The included studies employed a variety of survey types using both quadrat and transect methods, but in general these can be summarized into two categories: visual estimates and photo surveys. Included studies ranged in depth from 0.5m to 40m, although depth was often reported as a range nearly as large, hindering our ability to conduct any depth-specific analyses. We also were unable to examine taxonomic-specific effects of El Niño/La Niña-related bleaching analysis because even in the most commonly reported families (e.g. Poritidae, Pocillloporidae, Acroporidae) there were few (<20, generally <5–10) data points for each family. Additionally, most data points for each family were extracted from a maximum of 1–3 studies, which were often spatially clustered (e.g. Pocilloporidae on the Pacific coast of Central/South America). Similarly, we did not conduct analyses by biogeographic region or local sub-regions, as this is a broad-scale coral bleaching study focused on El Niño/La Niña-related warming events, and because we analyze underlying environmental factors (e.g. mean long-term temperature and variance) rather than coarse large-scale biogeographic regions. While we concede that factors such as depth and taxonomy are or may be important drivers of coral bleaching and cover changes during warming events, these specific analyses were not possible using currently available peer-reviewed research.

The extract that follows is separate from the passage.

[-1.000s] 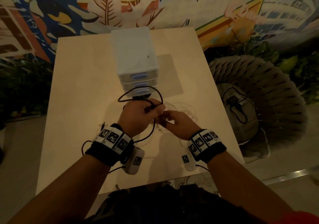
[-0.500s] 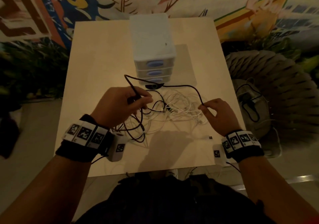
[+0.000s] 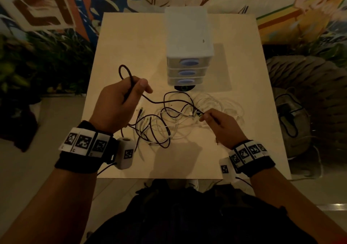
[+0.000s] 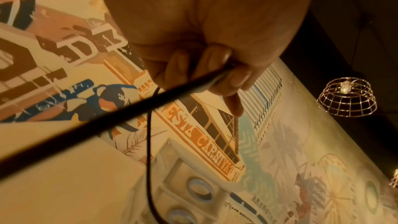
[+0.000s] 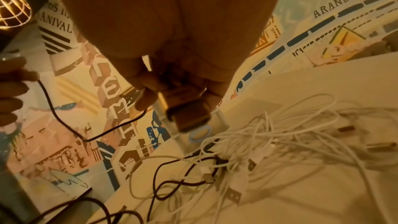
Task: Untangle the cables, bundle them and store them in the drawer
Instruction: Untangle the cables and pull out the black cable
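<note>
Your left hand [image 3: 120, 101] is raised over the left half of the table [image 3: 131, 37], fingers curled round a black cable [image 3: 165, 101] that loops up past your knuckles and trails down toward the heap. Your right hand [image 3: 219, 123] sits lower, near the right edge, thumb and fingertips pinching the plug end of that black cable; the right wrist view shows the dark plug [image 5: 189, 115] held between them. The tangle of white cables [image 3: 212, 108] lies on the table between your hands and the drawer unit [image 3: 187, 42], which stands toward the far edge with all three drawers closed.
</note>
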Demonstrator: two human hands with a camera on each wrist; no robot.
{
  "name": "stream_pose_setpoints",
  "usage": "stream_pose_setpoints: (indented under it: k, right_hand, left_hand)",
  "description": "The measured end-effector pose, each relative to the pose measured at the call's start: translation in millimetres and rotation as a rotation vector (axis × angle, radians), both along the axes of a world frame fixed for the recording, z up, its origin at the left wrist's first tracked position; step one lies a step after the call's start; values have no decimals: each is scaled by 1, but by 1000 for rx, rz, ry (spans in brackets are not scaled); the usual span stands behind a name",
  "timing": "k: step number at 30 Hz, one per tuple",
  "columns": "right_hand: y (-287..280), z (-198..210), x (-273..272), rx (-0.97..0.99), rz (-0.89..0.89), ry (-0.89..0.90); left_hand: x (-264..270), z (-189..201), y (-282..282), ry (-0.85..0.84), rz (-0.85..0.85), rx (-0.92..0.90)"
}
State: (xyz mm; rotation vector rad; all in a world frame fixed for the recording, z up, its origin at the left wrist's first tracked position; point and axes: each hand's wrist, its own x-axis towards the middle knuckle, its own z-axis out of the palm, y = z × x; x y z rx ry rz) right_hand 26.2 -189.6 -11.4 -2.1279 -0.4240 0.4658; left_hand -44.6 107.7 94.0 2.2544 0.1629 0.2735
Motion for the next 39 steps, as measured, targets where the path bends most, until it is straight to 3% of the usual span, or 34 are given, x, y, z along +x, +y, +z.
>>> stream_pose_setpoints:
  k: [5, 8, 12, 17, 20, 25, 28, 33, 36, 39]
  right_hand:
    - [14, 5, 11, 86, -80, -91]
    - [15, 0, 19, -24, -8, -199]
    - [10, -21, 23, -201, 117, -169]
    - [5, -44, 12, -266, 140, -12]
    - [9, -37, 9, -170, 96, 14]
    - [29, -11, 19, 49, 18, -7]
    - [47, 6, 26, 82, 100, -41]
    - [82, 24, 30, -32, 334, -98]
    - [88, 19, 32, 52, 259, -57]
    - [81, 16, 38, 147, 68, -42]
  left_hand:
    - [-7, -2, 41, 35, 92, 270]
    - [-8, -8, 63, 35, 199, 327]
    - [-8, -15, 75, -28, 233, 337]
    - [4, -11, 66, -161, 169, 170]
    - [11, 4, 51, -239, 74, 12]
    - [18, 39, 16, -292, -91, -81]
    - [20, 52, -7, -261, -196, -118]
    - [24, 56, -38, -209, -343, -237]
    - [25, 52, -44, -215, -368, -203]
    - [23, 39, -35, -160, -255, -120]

This meta-analysis focuses on peer-reviewed research on coral bleaching events which occur during El Niño and La Niña events. Although a great many other regional bleaching events have occurred outside of El Niño/La Niña events, the goal of this manuscript is to specifically investigate the influence of thermal stress on coral communities during El Niño and La Niña events. This may also, to some extent, limit the observed underlying environmental variability (e.g. by default our method excludes studies investigating bleaching due to cold water events, or point-source pollution). Additionally, if the "Web of Science" search is conducted similarly as above, but excluding the terms (El Niño OR El Nino OR ENSO), a total of 8,686 potential papers are returned for inclusion compared to the 773 reviewed in the current study. While this would be an admirable meta-analysis, it is outside of the scope of the current study.

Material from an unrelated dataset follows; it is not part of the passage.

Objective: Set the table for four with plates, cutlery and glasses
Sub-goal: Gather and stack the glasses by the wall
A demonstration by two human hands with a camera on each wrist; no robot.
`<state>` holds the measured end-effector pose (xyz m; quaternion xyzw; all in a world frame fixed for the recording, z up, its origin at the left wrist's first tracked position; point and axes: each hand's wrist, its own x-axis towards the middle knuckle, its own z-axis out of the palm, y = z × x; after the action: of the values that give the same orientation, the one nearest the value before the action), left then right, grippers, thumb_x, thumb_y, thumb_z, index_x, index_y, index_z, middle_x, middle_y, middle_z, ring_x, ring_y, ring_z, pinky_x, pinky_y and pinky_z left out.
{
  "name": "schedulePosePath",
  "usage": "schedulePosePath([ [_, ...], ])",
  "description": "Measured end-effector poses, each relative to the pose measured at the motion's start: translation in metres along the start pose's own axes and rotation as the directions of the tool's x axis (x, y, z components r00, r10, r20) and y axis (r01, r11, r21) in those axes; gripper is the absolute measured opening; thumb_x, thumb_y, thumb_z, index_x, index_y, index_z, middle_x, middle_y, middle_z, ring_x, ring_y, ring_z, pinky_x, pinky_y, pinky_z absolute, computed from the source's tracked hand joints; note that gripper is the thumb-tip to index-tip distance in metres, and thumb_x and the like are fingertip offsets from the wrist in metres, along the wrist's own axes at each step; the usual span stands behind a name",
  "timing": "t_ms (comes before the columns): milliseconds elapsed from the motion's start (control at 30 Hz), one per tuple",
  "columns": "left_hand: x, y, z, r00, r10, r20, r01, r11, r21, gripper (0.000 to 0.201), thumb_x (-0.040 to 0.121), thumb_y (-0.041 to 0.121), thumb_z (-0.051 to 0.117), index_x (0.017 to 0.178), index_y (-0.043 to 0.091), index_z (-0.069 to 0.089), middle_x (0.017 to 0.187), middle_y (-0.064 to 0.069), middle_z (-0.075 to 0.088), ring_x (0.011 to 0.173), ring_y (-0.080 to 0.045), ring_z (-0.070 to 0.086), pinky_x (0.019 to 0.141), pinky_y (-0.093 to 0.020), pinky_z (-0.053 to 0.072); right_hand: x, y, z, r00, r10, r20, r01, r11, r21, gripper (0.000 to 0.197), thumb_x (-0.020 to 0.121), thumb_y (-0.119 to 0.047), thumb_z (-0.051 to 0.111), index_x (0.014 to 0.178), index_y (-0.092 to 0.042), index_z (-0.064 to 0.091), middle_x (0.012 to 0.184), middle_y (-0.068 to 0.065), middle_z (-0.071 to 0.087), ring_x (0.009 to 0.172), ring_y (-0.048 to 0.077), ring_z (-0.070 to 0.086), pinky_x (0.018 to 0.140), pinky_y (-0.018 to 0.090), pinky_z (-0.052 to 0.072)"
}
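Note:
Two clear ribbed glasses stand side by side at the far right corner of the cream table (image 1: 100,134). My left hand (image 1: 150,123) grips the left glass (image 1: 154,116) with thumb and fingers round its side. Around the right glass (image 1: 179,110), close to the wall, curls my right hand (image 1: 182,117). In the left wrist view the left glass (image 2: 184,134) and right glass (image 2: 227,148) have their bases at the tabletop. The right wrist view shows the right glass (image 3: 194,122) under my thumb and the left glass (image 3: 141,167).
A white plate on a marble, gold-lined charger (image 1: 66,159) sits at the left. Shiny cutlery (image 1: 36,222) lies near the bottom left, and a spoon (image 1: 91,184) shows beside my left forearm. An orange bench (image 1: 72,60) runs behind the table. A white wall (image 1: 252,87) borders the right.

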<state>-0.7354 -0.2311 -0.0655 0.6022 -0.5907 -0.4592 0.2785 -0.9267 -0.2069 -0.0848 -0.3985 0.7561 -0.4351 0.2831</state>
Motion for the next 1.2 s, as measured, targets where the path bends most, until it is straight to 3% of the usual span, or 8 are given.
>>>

El Niño/La Niña effects on coral bleaching and coral cover
As expected, El Niño- and La Niña-related warming causes an increase in coral bleaching (Fig 4a), with maximum coral bleaching reaching 100% in some locations. The best model for the partially-simulated before bleaching data set both using glmulti and reverse stepwise ANOVAs included long-term mean temperature, SSTmean (pseudo-R2 = 0.058, Table 2). Decreasing SSTmean lowered the effect of El Niño/La Niña heat stress on coral bleaching, with equatorial latitudes experiencing the most coral bleaching, and coral bleaching decreasing further away from the equator although this effect was small. We suggest that the most likely driver of this phenomenon is adaptation of corals to intra-annual temperature variability on higher latitude reefs . Despite the fact that SSTmean accounts for a relatively small amount of variability (~6%, pseudo-R2 = 0.058), it is still notable that this moderator appears to influence coral bleaching, given the variety of other factors that also contribute to patterns in coral bleaching. When variability of effect sizes between different sites/time points within a paper were taken into account, TimeLag was removed as a significant moderator. This is most likely due to the fact that we expect the effect size (i.e. how much bleaching occurred) to vary within a study in direct relation to time since maximum heating occurred. Consequently, taking this into account in our model construction essentially masks the true effect of TimeLag on coral bleaching by accounting for this in within-study variation.
a) Overall effect size (standardized mean difference ± 95% confidence intervals) for coral bleaching (black; including measured and simulated before-bleaching values) and coral cover loss (red; up to one year after maximum heat stress). El Niño/La Niña warming significantly increases coral bleaching and significant decreases coral cover. Significant moderators in b) the coral bleaching model and c) the coral cover model. MaxDHW is maximum DHW experienced by reef during the present El Niño event, SSTmean is the long-term mean temperature, and TimeLag is the time since maximum DHW occurred. A colon represents an interaction between two moderators.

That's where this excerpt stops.